Chapter 13 - Novel Lipidic Vectors for Gene Transfer

Abstract

This chapter discusses the novel lipidic vectors for gene transfer. Intensive work in the last 10 years has convincingly demonstrated the potential of cationic lipidic vectors in gene therapy. However, the efficiency of first-generation lipidic vectors needs to be improved before patients can benefit from gene therapy. In addition, these vectors are not suitable for targeted gene delivery via intravenous administration. This chapter discusses several major problems associated with these vectors and shows that at least some of these problems can be resolved by the use of virus-like particles. These novel lipidic vectors, each containing a condensed genome as the core and a lipidic shell as the envelope, are much more efficient than the first-generation cationic lipidic vectors in transfecting cells in vitro and in vivo. The novel vectors can also serve as a prototype to develop a vector for tissue-specific gene delivery.
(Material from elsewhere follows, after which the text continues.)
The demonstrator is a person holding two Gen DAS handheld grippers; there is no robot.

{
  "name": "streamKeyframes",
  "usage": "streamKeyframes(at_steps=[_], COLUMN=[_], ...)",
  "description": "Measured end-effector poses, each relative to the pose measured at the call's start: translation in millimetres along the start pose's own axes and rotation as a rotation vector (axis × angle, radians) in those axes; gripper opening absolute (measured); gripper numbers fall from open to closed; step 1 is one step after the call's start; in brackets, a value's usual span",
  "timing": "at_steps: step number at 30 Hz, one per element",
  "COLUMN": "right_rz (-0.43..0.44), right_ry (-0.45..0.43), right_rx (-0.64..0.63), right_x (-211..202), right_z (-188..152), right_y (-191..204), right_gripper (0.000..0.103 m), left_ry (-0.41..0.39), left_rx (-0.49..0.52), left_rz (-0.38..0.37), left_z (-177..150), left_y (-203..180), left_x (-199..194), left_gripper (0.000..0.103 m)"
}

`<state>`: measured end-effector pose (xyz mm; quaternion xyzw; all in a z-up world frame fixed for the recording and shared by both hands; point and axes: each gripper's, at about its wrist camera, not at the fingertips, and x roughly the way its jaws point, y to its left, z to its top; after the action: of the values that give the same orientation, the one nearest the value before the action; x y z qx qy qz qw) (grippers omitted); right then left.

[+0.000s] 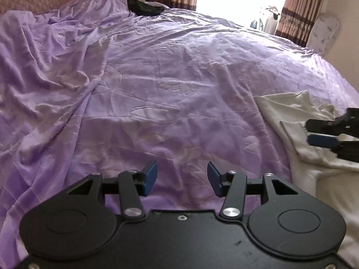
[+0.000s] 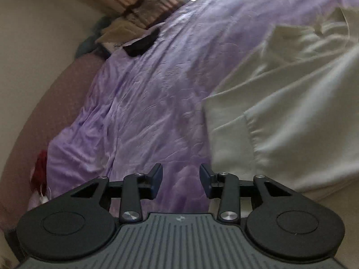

The chapter also addresses several major problems that are associated with lipidic vectors. The discussion concludes by mentioning that the problems of immunogenicity and endotoxin contamination are associated with plasmid DNA and will eventually be resolved by the use of synthetic genes. Finally, advances in the understanding of regulation of gene expression will help achieve the ultimate goal of gene therapy.